Bristol's drug, Opdivo, along with another of its medicines, Yervoy, reduced the risk of cancer progression or death in its study by 42 percent when compared with chemo.
Analysts at Cowen Research had been expecting a reduction in these measures of at least 30 percent.
Leaders of both trials declared the results would change the way doctors prescribe medicines for lung cancer.
"Results from KEYNOTE-189 are practice-changing," Dr. Leena Gandhi, an associate professor at NYU Langone Health, said of Merck's study.
"These practice-changing data establish the combination of nivolumab (Opdivo) plus ipilimumab (Yervoy) as a first-line treatment option for patients with high-TMB NSCLC," Dr. Matthew Hellmann, assistant attending at Memorial Sloan Kettering Cancer Center, said of the Bristol results.
That alphabet soup hints at the characterization of patients in Bristol's trial: It focused on those with more than 10 mutations observed in their cancer, a status referred to as high tumor mutational burden, or TMB. NSCLC is short for non-small cell lung cancer, which is the most common form of the disease — accounting for 85 percent of cases. Patients with high TMB account for about 45 percent of patients with non-small cell lung cancer, Hellmann said.
Both drugs were tested in patients who hadn't yet tried other therapies, but whose cancer had already spread.
Lung cancer is a huge area of interest both for medicine and for Wall Street because of the sheer size of the problem: Though it's the second-most-common form of cancer in both men and women, it causes by far the most cancer-related deaths. More than 234,000 Americans are expected to be diagnosed with lung cancer this year, and it's expected to cause more than 154,000 deaths.

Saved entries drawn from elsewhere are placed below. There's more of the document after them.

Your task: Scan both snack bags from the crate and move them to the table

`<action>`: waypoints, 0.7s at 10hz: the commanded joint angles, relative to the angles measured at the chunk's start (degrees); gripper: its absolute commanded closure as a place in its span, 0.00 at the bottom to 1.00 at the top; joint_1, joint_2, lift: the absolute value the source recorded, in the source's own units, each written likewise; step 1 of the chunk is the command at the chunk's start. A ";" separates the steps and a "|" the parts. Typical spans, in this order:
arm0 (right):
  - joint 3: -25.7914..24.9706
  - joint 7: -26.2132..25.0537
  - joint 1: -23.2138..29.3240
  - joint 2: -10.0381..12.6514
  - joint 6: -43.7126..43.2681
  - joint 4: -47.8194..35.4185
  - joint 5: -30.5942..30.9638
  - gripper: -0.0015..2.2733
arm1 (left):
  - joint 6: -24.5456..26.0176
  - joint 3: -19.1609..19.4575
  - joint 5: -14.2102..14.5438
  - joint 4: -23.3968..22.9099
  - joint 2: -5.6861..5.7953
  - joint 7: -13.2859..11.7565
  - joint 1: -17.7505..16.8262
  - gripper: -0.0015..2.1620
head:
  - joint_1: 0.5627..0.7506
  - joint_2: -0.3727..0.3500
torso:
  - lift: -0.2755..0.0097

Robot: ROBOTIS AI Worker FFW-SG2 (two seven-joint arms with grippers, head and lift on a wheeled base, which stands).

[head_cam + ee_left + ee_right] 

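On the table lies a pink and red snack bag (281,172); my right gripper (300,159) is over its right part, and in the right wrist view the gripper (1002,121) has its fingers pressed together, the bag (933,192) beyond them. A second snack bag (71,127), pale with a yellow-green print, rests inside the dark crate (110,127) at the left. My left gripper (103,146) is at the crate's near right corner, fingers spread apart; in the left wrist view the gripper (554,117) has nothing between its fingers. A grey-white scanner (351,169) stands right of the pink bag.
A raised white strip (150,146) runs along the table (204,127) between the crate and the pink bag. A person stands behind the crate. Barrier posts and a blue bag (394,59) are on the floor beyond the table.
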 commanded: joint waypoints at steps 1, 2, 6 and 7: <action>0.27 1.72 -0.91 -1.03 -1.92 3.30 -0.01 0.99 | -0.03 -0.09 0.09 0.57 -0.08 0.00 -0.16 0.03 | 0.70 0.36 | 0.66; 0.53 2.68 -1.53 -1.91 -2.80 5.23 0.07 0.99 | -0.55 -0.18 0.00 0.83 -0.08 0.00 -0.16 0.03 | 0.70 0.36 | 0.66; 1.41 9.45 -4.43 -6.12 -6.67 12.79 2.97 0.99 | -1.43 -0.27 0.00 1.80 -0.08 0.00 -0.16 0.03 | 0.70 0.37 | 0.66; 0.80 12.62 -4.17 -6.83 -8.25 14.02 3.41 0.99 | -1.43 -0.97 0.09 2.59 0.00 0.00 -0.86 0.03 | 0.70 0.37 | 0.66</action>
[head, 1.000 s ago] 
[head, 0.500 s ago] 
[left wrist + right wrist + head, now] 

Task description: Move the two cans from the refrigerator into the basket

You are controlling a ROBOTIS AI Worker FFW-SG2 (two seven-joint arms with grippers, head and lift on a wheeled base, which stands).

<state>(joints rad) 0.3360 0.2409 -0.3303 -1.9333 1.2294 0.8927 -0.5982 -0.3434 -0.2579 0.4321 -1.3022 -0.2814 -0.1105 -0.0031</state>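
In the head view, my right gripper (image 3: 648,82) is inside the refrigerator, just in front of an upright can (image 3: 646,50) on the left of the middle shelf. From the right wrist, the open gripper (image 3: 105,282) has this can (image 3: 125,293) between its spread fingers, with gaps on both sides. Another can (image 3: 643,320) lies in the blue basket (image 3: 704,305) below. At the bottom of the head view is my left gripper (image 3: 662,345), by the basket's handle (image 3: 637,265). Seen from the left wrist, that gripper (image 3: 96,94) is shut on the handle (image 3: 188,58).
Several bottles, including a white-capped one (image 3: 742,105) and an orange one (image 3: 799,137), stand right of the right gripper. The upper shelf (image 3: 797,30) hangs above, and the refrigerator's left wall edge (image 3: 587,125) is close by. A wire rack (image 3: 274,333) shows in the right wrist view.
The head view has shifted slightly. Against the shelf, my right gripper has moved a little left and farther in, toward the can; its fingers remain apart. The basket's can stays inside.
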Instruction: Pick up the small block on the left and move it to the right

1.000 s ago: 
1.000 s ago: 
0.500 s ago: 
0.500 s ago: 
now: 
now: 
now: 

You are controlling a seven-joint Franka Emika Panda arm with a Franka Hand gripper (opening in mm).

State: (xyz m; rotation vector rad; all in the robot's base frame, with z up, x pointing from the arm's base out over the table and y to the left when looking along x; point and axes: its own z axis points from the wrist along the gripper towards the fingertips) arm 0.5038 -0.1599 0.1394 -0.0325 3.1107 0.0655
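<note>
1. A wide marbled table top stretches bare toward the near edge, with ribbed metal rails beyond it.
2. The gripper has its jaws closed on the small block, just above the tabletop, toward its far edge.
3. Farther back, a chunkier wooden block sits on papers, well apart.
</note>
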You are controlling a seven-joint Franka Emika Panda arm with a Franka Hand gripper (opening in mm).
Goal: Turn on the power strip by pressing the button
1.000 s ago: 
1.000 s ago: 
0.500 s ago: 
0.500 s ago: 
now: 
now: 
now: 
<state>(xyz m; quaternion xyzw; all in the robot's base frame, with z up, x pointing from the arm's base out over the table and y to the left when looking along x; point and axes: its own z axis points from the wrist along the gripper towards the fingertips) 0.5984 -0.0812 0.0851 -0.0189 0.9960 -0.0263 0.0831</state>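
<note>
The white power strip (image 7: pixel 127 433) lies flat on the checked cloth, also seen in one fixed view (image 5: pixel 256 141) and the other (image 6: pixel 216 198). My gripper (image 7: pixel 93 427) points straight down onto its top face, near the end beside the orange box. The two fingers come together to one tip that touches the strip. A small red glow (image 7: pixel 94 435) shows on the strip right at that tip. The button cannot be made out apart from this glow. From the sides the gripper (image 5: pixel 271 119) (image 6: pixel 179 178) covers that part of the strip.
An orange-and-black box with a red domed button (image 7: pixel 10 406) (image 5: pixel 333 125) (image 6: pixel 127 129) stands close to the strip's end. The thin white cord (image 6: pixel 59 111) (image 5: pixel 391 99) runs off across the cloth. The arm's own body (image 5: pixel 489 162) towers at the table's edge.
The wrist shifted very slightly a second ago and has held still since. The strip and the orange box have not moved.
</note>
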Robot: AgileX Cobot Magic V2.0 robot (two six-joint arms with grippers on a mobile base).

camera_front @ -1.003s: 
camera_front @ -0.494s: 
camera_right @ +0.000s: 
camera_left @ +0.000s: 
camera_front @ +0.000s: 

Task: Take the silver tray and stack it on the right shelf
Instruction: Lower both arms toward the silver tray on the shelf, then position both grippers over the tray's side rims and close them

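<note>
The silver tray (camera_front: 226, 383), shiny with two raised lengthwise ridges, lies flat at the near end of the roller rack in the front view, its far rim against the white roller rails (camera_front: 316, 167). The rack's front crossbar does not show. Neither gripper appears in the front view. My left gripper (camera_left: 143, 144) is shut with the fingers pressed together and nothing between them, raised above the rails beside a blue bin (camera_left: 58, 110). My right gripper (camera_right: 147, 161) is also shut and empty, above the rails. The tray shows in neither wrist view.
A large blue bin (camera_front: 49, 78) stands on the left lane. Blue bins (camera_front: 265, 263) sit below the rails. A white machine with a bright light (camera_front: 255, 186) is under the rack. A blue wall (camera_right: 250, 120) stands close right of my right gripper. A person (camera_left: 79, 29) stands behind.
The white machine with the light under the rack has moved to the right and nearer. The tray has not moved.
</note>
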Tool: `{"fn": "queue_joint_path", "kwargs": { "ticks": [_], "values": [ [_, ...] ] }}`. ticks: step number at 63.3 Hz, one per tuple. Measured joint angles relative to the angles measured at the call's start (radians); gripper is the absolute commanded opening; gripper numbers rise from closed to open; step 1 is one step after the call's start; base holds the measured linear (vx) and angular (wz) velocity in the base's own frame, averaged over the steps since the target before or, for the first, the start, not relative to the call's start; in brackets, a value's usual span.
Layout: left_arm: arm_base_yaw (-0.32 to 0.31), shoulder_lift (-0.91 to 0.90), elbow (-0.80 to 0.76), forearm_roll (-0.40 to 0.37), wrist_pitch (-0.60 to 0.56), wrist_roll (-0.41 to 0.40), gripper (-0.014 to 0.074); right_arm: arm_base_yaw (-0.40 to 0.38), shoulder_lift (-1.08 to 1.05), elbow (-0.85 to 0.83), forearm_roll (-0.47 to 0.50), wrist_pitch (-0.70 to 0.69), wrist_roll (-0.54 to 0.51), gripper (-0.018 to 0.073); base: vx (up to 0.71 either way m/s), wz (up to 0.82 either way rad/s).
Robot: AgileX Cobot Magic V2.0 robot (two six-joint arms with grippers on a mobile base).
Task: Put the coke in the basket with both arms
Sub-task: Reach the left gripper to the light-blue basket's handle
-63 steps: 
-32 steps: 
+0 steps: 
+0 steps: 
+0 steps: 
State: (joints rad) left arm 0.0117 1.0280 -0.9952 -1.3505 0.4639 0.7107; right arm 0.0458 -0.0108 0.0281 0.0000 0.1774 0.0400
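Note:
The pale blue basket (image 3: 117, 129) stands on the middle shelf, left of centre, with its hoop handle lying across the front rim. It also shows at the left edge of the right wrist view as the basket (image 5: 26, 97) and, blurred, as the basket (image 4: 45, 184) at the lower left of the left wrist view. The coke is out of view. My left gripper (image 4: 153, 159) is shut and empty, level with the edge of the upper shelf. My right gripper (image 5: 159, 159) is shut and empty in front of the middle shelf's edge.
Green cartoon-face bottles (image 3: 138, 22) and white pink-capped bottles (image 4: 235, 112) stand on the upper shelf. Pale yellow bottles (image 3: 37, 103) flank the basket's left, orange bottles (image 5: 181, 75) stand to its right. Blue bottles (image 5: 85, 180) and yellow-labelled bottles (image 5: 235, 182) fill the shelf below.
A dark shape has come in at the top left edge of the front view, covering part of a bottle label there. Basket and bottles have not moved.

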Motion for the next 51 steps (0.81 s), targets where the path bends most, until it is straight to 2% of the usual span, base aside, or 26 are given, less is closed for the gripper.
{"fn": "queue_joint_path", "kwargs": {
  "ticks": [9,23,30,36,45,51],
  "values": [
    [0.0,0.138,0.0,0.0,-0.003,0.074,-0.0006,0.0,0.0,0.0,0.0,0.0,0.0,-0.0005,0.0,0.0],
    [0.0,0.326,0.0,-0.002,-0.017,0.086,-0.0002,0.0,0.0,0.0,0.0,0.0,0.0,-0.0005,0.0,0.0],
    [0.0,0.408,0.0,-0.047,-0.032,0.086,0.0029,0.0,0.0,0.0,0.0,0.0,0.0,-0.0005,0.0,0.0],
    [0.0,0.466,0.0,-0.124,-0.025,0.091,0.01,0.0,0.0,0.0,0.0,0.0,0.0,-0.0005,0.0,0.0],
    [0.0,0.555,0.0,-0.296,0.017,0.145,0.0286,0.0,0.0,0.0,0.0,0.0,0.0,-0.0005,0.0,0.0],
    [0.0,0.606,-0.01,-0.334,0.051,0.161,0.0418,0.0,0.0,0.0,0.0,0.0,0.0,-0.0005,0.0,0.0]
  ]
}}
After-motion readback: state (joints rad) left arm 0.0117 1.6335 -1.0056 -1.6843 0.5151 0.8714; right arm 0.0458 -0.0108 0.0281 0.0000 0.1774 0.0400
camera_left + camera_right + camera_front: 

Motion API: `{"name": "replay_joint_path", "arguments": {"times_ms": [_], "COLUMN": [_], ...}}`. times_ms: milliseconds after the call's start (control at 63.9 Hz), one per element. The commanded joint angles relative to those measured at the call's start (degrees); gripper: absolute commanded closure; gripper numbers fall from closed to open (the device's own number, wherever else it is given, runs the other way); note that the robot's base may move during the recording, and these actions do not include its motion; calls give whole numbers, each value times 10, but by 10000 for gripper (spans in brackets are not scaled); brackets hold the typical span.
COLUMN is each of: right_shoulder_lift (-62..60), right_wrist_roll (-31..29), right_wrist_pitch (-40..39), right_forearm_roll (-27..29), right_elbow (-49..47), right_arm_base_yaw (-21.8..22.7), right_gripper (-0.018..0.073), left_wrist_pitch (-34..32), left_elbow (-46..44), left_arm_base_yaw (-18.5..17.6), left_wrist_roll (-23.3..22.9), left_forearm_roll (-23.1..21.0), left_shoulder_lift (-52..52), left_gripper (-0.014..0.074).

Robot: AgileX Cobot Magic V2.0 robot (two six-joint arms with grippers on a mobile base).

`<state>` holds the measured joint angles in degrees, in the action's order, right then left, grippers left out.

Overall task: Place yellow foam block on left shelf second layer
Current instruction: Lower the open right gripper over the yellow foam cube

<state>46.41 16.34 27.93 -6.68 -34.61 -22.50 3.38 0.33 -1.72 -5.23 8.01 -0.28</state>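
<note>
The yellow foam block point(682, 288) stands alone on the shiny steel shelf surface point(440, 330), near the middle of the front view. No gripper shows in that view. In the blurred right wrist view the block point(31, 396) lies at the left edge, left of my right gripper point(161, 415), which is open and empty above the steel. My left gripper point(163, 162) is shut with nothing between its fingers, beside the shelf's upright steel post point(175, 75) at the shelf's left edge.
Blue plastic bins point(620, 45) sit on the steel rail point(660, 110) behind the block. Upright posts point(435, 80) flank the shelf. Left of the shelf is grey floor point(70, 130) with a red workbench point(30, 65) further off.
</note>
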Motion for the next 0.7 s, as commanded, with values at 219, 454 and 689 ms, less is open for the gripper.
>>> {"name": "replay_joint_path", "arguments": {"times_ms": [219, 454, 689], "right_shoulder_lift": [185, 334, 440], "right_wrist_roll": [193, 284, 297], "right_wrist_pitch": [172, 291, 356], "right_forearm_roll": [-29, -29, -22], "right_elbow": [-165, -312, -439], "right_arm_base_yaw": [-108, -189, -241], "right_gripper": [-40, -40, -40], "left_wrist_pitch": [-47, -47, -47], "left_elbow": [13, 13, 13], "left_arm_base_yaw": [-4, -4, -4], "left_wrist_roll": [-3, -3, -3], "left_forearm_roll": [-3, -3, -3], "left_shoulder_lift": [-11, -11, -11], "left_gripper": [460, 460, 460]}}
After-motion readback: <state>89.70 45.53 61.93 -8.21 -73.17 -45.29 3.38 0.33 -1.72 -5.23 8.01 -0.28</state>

That also means it's a large market, estimated by investors at $10 billion to $15 billion at its peak potential, according to Evercore ISI analyst Umer Raffat.
So even though Merck's Keytruda and Bristol's Opdivo are already multibillion-dollar drugs, these results could have important implications for their market share.
Merck didn't focus on tumor mutational burden in its trial; it separated patients into groups based on their cancers' level of expression of a marker called PD-L1 but said the combination with Keytruda worked better than chemo alone regardless of patients' PD-L1 status.
The trial focused on a measure known as overall survival — how long patients live — as well as one known as progression-free survival, or how long patients live without their cancer growing.
After a median follow-up of 10.5 months, patients in the chemo-only arm of Merck's trial lived for a median of 11.3 months. Those taking Keytruda along with chemo lived long enough so that a median overall survival duration wasn't met after the 10.5-month follow-up.
"People clearly are living longer," Merck Research Laboratories President Dr. Roger Perlmutter said in an interview. "That's a very dramatic result."
Bristol-Myers also said the benefit conferred by its drug combination over chemotherapy was observed regardless of PD-L1 status. Its results focused on progression-free survival, following patients for a minimum of 11.5 months. It said overall survival data "are still maturing."
Safety and cost are also important considerations for the medicines; Merck's Keytruda showed a safety profile consistent with previous studies, such as nausea, anemia and fatigue, but also was linked to a higher rate of acute kidney injury, Gandhi said.
Bristol's Opdivo and Yervoy combination showed a lower rate of higher-grade safety events than chemotherapy, at 31 percent versus 36 percent.
Merck may have the advantage when it comes to cost, according to Cowen, which noted chemotherapy as the combination drug costs less than a second immunotherapy medicine. Keytruda and Opdivo alone are both priced at about $150,000 a year; Yervoy can add about $100,000 to the Bristol combination's price tag.